• _Directions_: In the data below, find the line containing "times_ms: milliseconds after", then set down that line and every later line up to and including the line containing "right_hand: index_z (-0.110", exactly.

---------- Given data

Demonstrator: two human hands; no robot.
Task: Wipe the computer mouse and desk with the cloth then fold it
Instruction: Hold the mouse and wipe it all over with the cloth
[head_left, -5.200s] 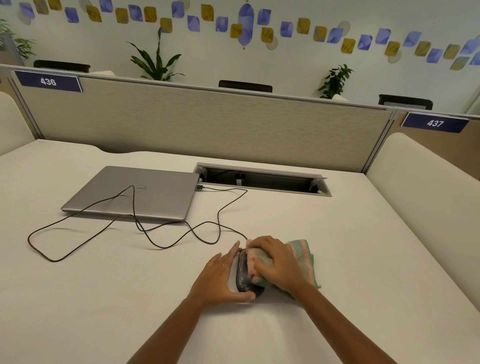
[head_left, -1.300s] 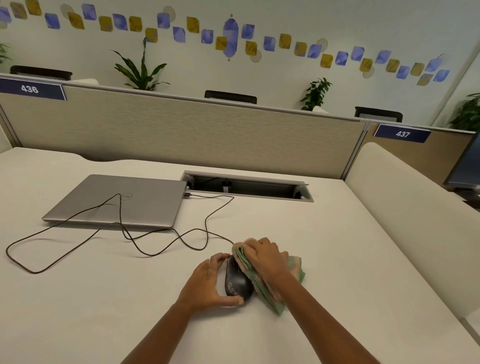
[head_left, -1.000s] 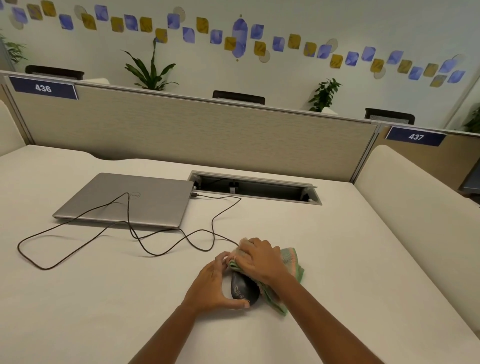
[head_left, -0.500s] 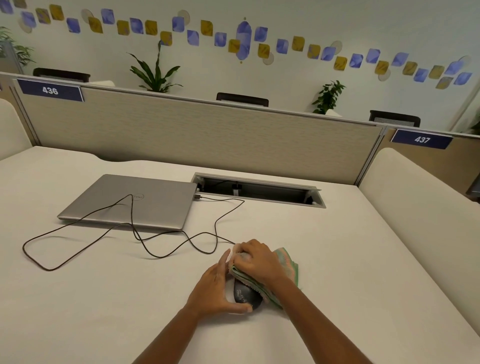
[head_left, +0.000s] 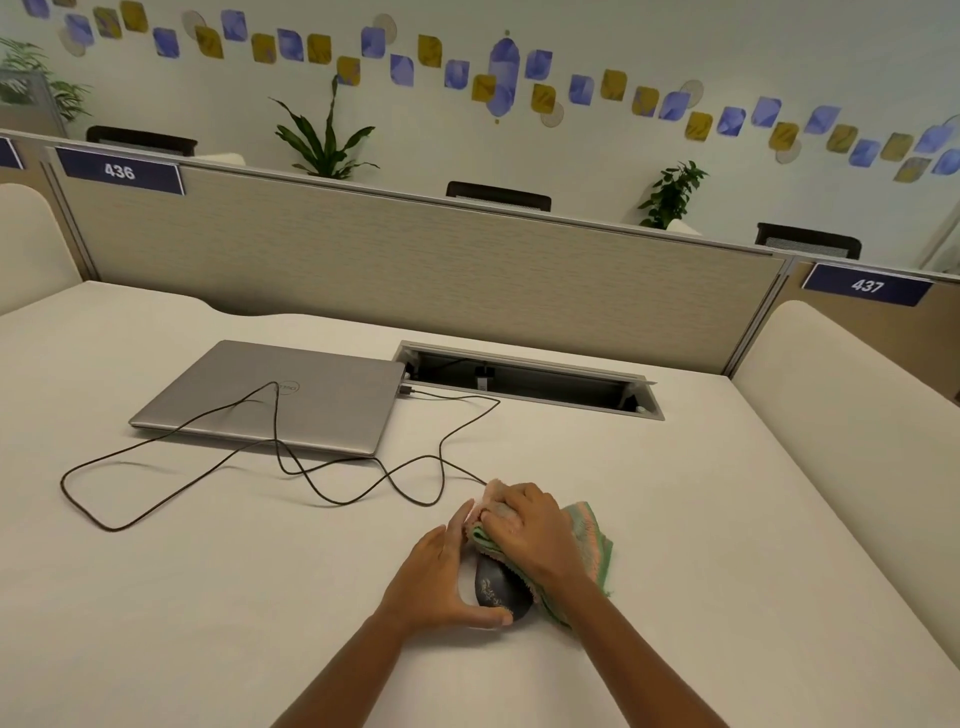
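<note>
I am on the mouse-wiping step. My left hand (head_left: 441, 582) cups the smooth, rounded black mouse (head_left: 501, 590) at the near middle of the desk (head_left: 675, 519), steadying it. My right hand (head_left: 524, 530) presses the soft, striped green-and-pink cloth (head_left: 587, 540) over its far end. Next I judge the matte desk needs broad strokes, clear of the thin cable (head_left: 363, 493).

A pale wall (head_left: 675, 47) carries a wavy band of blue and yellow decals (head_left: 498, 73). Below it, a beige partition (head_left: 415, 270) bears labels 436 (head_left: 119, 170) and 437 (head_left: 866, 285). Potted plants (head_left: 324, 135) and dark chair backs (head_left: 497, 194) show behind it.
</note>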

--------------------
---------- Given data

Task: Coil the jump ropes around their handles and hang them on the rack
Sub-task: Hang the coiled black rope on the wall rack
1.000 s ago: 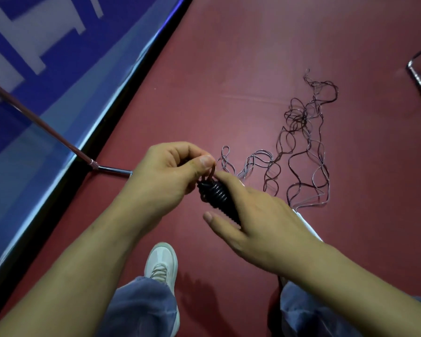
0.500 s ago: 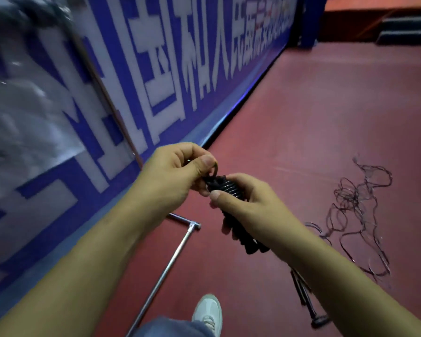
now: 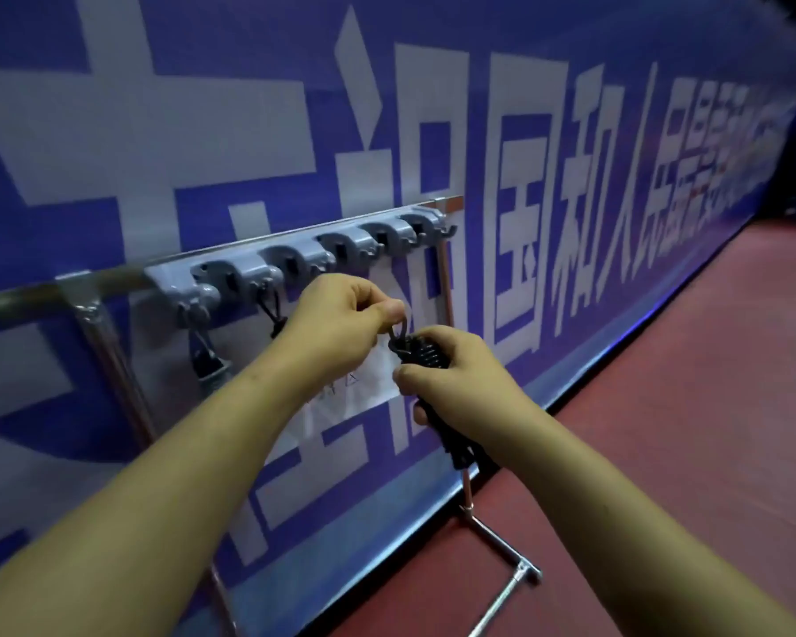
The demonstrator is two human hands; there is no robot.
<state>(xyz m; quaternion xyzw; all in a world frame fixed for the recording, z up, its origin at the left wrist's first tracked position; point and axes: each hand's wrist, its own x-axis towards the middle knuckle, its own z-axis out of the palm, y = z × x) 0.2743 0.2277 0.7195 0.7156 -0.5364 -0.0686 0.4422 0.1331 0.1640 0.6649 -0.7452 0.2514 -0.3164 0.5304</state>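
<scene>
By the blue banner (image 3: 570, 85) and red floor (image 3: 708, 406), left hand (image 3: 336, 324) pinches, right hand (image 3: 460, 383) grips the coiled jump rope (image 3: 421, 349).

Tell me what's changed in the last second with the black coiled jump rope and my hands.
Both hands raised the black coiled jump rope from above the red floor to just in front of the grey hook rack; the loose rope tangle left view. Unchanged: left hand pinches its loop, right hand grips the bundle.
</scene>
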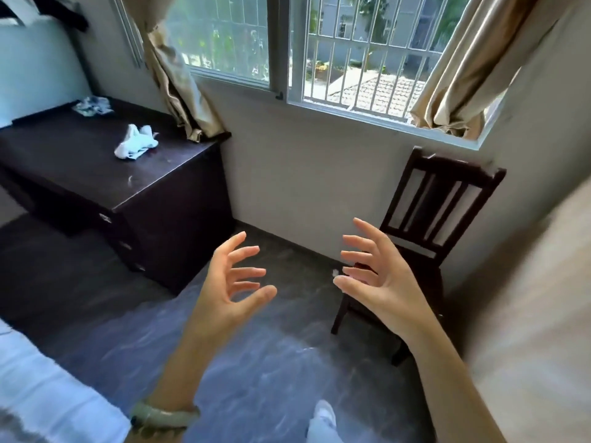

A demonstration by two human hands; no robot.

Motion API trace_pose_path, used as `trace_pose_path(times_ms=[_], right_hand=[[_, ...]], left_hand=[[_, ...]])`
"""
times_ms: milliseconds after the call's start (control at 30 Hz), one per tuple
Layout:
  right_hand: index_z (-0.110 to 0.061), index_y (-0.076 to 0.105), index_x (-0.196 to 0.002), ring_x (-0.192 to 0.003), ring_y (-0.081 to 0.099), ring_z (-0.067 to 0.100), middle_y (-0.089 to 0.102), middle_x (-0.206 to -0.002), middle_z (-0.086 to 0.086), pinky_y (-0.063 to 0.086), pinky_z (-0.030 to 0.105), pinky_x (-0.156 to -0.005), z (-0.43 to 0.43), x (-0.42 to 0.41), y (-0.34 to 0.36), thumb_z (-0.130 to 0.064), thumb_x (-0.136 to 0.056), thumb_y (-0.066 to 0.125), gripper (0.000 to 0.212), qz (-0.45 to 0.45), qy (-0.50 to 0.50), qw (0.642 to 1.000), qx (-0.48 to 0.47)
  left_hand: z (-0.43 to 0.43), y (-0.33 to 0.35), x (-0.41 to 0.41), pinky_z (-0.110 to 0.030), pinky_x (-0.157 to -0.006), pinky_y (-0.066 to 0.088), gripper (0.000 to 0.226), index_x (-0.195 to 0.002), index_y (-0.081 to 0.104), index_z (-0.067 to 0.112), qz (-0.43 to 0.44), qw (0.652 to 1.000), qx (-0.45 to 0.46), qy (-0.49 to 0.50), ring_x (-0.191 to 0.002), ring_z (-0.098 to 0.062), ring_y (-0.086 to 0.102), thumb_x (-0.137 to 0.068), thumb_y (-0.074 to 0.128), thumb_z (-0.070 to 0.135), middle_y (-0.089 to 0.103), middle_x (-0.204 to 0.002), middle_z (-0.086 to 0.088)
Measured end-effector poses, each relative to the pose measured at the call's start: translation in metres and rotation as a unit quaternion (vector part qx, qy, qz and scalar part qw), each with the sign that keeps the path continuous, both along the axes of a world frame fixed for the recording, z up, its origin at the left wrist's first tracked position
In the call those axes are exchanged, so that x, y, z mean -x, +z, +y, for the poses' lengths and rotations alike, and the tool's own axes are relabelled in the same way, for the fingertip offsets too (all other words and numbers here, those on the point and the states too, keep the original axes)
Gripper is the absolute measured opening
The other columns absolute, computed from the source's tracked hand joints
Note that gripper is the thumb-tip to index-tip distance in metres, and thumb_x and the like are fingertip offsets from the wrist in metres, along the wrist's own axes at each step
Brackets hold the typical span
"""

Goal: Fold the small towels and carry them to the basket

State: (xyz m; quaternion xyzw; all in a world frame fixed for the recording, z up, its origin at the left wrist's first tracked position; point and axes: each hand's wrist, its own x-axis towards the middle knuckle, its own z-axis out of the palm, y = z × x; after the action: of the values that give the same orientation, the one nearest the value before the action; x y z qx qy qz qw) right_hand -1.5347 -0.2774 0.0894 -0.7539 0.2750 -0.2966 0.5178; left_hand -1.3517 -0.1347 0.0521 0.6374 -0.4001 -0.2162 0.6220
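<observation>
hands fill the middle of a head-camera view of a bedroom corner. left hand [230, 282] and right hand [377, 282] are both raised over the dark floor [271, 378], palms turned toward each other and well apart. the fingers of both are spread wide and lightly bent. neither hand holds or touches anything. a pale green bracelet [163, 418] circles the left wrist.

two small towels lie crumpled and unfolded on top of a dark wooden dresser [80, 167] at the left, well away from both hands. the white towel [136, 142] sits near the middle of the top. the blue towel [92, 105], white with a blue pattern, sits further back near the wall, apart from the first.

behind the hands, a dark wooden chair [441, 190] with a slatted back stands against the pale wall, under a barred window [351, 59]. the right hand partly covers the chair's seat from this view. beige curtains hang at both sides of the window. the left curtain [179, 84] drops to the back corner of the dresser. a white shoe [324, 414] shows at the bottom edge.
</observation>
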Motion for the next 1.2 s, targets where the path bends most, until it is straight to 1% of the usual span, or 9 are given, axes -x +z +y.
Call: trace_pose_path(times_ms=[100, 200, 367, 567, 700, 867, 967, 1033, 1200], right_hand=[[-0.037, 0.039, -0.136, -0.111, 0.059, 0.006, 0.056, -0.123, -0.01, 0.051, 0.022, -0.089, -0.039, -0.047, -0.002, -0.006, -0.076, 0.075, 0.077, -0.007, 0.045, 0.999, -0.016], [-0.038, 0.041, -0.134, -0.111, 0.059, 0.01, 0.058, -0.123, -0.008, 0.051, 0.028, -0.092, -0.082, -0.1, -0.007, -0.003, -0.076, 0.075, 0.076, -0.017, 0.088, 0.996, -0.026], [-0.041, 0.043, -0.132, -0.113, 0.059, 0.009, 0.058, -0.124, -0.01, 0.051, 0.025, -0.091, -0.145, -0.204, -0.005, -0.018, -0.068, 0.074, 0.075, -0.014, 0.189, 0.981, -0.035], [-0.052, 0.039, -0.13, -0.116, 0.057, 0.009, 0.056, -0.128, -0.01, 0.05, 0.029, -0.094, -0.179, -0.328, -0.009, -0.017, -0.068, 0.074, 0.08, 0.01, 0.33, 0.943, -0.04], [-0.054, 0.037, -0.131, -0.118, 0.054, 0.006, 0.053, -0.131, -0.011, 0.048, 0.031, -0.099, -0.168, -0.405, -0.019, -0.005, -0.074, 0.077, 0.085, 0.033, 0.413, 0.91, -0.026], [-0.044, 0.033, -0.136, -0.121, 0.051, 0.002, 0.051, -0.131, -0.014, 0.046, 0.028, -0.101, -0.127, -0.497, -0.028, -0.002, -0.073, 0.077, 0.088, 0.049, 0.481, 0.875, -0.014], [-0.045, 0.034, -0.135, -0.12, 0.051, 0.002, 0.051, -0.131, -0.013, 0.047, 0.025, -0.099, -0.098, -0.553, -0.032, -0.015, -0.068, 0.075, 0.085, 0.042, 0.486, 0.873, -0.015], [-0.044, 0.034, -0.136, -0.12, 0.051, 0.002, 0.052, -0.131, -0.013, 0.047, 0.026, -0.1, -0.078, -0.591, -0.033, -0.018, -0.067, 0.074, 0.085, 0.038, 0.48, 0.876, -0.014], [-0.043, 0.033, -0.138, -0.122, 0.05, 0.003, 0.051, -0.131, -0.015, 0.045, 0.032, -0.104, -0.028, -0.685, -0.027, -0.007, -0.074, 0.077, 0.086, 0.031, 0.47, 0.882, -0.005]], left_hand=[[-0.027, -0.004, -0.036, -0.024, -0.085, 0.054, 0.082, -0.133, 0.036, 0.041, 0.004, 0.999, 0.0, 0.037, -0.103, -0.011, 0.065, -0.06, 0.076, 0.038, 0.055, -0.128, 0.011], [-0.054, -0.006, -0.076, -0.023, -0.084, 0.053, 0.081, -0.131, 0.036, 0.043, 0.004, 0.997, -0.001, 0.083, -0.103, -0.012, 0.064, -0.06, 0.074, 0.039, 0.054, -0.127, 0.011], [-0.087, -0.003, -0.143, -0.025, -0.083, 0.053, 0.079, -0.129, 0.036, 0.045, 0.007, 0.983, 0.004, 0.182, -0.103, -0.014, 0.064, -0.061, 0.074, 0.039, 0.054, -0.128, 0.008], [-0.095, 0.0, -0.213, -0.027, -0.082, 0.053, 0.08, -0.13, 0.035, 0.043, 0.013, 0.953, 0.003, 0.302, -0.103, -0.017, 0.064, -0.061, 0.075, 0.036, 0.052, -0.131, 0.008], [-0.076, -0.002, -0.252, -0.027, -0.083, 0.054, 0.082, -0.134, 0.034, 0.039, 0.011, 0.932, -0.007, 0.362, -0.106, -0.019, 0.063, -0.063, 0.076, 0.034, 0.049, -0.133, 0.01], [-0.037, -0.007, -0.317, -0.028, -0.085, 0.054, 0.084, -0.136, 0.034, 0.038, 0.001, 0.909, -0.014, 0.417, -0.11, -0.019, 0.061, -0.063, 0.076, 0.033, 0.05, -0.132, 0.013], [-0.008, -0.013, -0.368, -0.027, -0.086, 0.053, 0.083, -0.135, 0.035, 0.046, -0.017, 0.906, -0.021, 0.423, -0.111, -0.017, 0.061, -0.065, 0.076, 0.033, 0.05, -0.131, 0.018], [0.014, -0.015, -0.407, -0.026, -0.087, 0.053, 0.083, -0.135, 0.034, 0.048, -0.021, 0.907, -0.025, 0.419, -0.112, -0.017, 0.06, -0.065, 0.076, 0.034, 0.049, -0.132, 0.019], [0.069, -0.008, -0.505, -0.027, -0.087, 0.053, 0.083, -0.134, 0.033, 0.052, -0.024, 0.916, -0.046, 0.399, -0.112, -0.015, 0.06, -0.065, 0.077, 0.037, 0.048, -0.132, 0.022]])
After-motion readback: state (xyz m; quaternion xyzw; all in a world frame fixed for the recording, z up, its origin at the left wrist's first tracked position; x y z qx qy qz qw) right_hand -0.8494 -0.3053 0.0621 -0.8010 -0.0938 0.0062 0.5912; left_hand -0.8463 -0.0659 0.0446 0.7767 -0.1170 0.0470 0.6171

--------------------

• _Result of this task_:
times_ms: milliseconds after the call's start (control at 30 Hz), one per tuple
Layout:
  right_hand: index_z (-0.110 to 0.061), index_y (-0.076 to 0.105), index_x (-0.196 to 0.002), ring_x (-0.192 to 0.003), ring_y (-0.081 to 0.099), ring_z (-0.067 to 0.100), middle_y (-0.089 to 0.102), middle_x (-0.206 to -0.002), middle_z (-0.086 to 0.086), pinky_y (-0.063 to 0.086), pinky_z (-0.030 to 0.105), pinky_x (-0.156 to -0.005), z (-0.43 to 0.43), x (-0.42 to 0.41), y (-0.34 to 0.36), thumb_z (-0.130 to 0.064), thumb_x (-0.136 to 0.056), thumb_y (-0.066 to 0.125), gripper (0.000 to 0.212), qz (-0.45 to 0.45), qy (-0.50 to 0.50), qw (0.642 to 1.000), qx (-0.48 to 0.47)

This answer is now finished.